### [WORK REQUIRED]
Note every line in the entries that contains the string "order", and copy it.

Stored data entries:
******
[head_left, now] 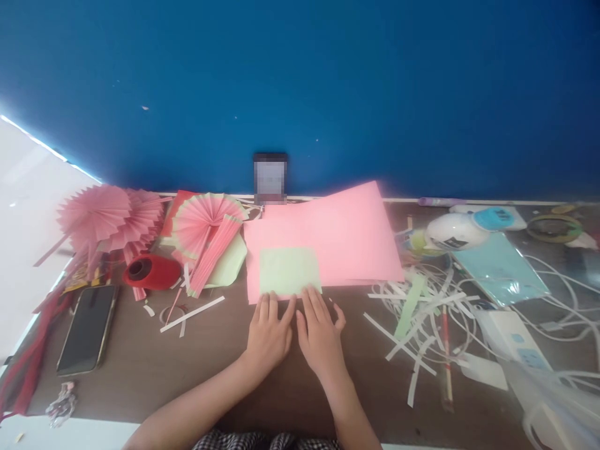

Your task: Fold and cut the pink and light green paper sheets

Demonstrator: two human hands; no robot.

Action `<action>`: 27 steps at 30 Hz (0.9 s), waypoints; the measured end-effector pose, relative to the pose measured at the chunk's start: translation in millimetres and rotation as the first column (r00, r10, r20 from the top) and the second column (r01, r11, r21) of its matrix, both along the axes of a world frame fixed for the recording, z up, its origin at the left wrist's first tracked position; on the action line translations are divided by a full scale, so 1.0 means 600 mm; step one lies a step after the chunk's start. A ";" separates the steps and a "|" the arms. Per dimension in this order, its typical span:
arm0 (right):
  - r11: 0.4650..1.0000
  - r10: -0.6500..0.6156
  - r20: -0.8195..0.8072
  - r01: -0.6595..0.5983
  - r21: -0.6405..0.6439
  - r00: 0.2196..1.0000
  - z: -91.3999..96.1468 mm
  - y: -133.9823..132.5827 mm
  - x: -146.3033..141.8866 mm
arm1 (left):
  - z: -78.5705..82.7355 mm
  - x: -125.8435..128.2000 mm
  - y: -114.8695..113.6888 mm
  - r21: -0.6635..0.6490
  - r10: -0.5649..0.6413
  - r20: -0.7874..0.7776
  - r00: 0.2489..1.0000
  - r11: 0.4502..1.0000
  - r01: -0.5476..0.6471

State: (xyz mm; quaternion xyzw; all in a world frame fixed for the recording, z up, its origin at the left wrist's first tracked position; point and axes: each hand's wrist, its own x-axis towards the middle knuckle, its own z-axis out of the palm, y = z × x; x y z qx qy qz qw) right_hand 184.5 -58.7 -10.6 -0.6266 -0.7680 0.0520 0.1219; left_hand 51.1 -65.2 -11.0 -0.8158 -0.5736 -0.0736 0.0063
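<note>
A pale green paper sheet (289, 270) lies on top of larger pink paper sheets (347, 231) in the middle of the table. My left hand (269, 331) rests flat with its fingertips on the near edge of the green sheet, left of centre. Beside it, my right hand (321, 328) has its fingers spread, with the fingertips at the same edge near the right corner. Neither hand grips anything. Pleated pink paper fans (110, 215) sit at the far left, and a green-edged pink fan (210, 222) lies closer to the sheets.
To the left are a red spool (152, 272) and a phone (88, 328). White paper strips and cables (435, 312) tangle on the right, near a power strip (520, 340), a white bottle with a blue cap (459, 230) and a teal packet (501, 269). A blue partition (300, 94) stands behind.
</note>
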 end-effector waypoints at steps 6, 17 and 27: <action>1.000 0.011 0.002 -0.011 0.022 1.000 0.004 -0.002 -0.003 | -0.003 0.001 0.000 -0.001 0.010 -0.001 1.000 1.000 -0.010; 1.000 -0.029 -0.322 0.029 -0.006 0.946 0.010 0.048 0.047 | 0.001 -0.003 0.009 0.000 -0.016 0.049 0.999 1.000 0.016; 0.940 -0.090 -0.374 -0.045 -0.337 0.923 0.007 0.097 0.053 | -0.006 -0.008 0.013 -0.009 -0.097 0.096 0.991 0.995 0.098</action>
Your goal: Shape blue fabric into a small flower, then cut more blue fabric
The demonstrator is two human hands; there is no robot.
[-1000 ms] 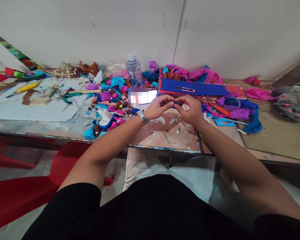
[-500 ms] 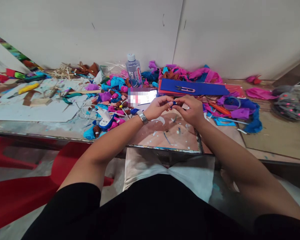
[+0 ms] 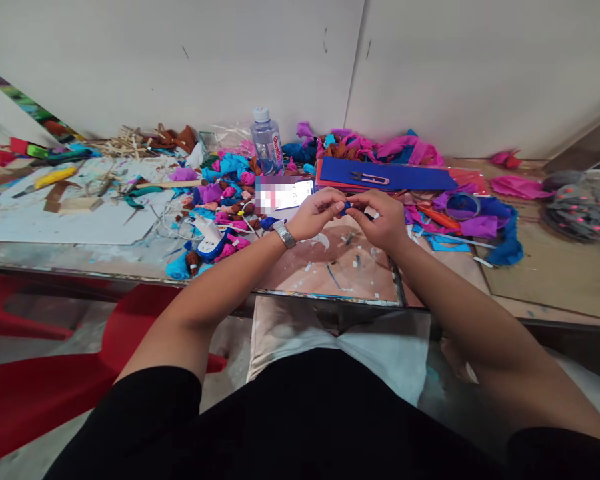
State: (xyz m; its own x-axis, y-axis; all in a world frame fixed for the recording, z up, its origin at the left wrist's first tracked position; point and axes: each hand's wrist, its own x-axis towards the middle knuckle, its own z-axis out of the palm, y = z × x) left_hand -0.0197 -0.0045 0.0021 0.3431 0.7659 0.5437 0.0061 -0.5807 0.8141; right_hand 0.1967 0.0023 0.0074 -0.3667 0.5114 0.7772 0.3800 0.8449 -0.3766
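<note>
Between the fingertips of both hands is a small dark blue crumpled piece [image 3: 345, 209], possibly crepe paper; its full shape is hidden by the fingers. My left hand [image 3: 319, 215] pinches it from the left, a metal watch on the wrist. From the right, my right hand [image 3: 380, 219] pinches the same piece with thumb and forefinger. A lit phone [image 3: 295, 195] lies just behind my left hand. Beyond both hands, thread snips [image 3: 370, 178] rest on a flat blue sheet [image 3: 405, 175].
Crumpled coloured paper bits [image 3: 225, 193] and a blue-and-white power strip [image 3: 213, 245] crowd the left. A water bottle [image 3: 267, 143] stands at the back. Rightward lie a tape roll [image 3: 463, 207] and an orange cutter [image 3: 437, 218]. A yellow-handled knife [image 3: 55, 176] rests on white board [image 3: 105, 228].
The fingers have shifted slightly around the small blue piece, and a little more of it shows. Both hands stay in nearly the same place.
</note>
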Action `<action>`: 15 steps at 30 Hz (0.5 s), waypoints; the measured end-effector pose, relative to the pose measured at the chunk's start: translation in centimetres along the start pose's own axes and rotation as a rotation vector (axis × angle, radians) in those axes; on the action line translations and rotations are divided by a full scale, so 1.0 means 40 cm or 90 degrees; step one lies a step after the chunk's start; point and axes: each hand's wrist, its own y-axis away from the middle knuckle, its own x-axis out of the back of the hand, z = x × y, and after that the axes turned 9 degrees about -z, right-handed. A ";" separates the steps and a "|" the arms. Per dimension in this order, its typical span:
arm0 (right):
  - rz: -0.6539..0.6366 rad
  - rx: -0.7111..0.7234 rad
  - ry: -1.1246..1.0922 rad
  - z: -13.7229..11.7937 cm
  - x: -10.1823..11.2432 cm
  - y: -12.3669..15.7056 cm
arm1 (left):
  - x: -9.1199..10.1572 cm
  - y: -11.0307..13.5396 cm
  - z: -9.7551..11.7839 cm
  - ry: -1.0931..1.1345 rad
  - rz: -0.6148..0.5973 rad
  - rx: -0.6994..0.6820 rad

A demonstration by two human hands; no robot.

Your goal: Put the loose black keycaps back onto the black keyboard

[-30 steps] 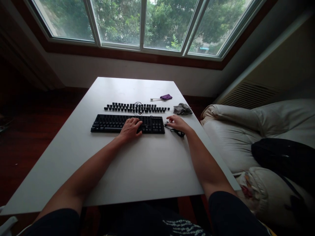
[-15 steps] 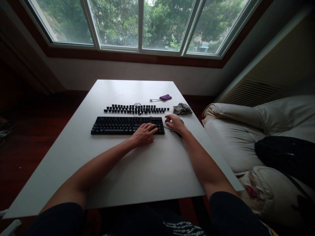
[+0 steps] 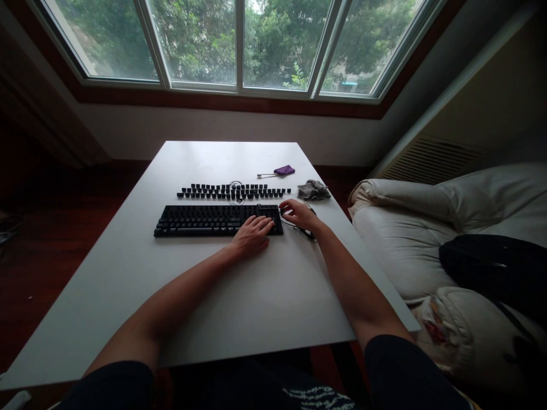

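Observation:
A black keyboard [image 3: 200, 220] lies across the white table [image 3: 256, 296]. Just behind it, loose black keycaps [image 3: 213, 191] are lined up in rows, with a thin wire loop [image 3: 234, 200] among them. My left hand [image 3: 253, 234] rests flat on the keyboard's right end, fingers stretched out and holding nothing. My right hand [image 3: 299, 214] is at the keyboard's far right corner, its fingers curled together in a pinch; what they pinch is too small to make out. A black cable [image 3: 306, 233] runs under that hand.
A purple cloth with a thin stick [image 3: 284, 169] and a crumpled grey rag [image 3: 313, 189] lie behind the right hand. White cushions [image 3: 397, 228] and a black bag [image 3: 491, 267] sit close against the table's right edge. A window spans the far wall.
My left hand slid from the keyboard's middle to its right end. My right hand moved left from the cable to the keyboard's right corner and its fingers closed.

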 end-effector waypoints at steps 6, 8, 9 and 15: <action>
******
### [REPLY TO THE EXERCISE]
Action `<action>`: 27 steps at 30 Hz (0.9 s), waypoints; the measured end-effector pose, relative to the pose measured at the chunk's start: translation in millimetres and rotation as the first column (r00, r10, r20 from the top) and the second column (r01, r11, r21) of its matrix, both along the axes of a world frame fixed for the recording, z up, its origin at the left wrist's first tracked position; on the action line translations are divided by a full scale, so 1.0 means 600 mm; step one lies a step after the chunk's start. A ";" separates the steps and a "|" the arms. Per dimension in this order, its typical span:
Action `<action>`: 15 steps at 30 Hz (0.5 s), waypoints; the measured end-effector pose, relative to the pose measured at the chunk's start: translation in centimetres along the start pose's own axes and rotation as a rotation vector (axis × angle, radians) in those axes; on the action line translations and rotations are divided by a full scale, so 1.0 means 40 cm or 90 degrees; step one lies a step after the chunk's start; point and axes: each hand's wrist, its own y-axis away from the middle knuckle, its own x-axis out of the back of the hand, z = x × y, and after that the axes turned 9 degrees about -z, right-handed. A ";" separates the steps and a "|" the arms. Per dimension in this order, its typical span:

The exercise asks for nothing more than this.